CHICAGO – August 20, 2010. Governor Pat Quinn today signed the Illinois Safe Children Act into law. The new law protects children in Illinois from being forced into the sex trade and gives law enforcement additional tools to fight the human-trafficking groups that exploit them. It also stops the criminal prosecution of victimized children and ensures they receive the necessary protective services.
“For too long, exploited children have been treated as criminals, while the adults who stole their innocence go free,” said Governor Quinn. “Illinois does not tolerate exploitation of our children. Today, we give important new tools to aid law enforcement in this fight and help our victimized children to heal.”
The Illinois Safe Children Act makes Illinois one of the first states to pass comprehensive legislation to address the human trafficking of children under the age of 18. The new law ensures that innocent children who are lured or coerced into prostitution will now be immune from criminal prosecution and will be placed in the child protection system instead of the criminal justice system.
Victims under the age of 18 will now be presumed abused or neglected and can be placed in a secure setting until a proper placement is found.
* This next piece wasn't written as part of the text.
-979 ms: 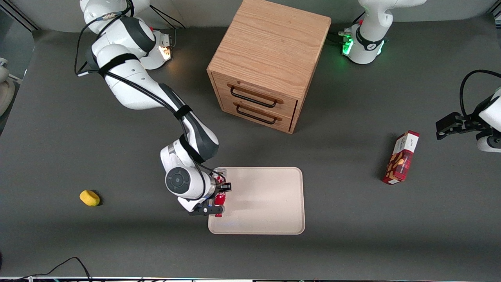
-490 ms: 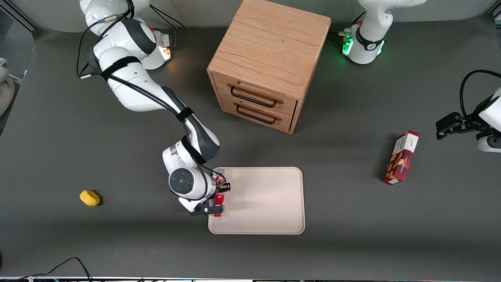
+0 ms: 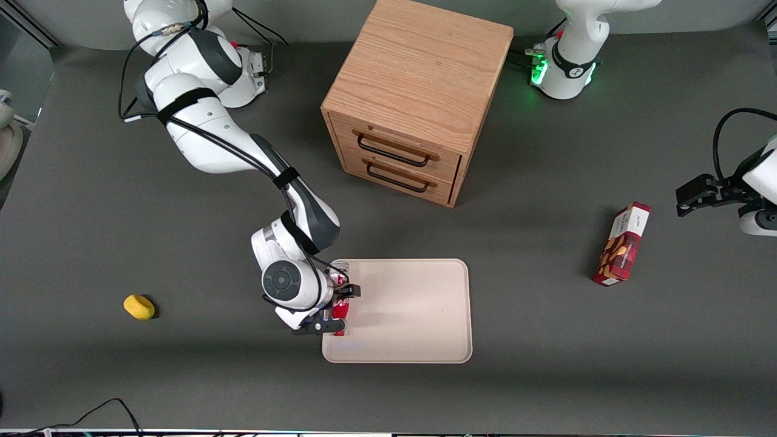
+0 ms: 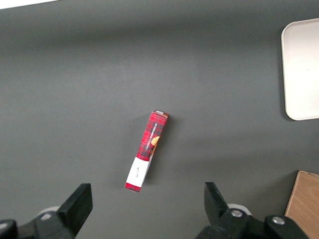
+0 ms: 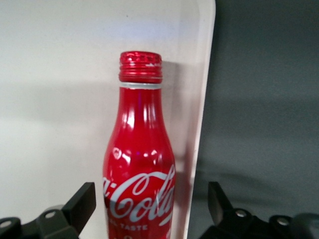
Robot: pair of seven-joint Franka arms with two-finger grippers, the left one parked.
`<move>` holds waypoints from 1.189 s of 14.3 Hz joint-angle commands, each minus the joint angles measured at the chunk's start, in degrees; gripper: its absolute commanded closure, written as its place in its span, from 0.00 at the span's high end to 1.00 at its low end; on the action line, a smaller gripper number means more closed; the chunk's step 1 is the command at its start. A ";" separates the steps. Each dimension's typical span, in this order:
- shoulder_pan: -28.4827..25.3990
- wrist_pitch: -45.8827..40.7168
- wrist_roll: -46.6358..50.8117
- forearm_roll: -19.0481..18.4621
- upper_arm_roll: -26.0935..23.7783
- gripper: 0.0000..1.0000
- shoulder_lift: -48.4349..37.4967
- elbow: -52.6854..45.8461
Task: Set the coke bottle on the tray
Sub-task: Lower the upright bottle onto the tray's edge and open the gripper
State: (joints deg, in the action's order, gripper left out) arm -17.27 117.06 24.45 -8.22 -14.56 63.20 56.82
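tray (image 3: pixel 413 315): holds coke bottle (image 5: pixel 141 164) beside its rim | pincer (image 3: pixel 340 309): spread wide astride bottle, gripping nothing

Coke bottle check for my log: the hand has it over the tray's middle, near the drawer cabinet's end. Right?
Not the middle. The front view shows the hand with the coke bottle at the tray's edge toward the working arm's end; the right wrist view shows the rim beside it.

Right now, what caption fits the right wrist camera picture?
Open pincer around the coke bottle lying at the tray edge.
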 commanded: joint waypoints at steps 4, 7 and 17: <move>-0.39 0.45 -0.72 -0.66 0.23 1.00 0.43 -0.74; -0.39 1.33 -0.46 -0.57 0.14 1.00 0.35 0.05; -0.39 1.33 0.07 -0.48 -0.38 1.00 -0.09 0.05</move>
State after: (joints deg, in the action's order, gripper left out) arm -17.42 118.09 24.45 -8.23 -14.75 63.31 56.99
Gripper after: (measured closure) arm 0.000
Law enforcement must now report an allegation of human trafficking of a child to the Illinois Department of Child and Family Services (DCFS), which must conduct an investigation within 24 hours.
Illinois’ laws regarding the sexual exploitation of children will now recognize that anyone under the age of 18 is a child victim, conforming to federal law and state’s human-trafficking laws. The act removes references to “juvenile prostitutes” in Illinois’ criminal code, recognizing that children have no capacity to consent to their own commercial sexual exploitation and are victims of a serious sexual offense.
The new law allows the same legal tools used to fight groups selling drugs to be used against groups who traffic children. It supports investigations of these organized crime rings by adding the offenses of human trafficking and juvenile pimping to the list of offenses subject to court-ordered interceptions (wire taps). Additionally, it allows officer-safety recordings to protect undercover officers during dangerous sex-trafficking investigations.
The act allows law enforcement to impound any vehicle used for a variety of human-trafficking and prostitution-related crimes, creating a funding mechanism to support victim services and police operations. The act also limits the defense argument of pimps or traffickers who say that they “believed” that a prostituted child was at least 18 years old.
Cook County State’s Attorney Anita Alvarez was instrumental to passage of the legislation and her office has led the charge in efforts to proactively address the issue by forming a specialized Human Trafficking Initiative and creating partnerships with social service providers to offer services for children who fall prey to sex trafficking.
"Many people consider the sex trafficking of children to be an international issue and not a problem that impacts us here right in our own communities, but that is not the case at all," Alvarez said. "The Illinois Safe Children Act is landmark legislation that will provide police and prosecutors with the tools that we need to aggressively tackle this crime. This new law will also put Illinois at the forefront of states who have enacted new laws to protect children from the horrors of sex trafficking."
In addition to the new law, DCFS is currently establishing an allegation of Human Trafficking of a Child in child protection investigations. Law enforcement officers and mandated reporters of abuse and neglect will be required to report to the DCFS Child Abuse Hotline whenever they have reason to suspect that a minor has been exploited by traffickers, and DCFS will investigate the allegation and provide protective, supportive and therapeutic services to these child victims.
House Bill 6462 was sponsored by Sen. Jacqueline Collins (D-Chicago) and Rep. Will Burns (D-Chicago) and takes effect immediately.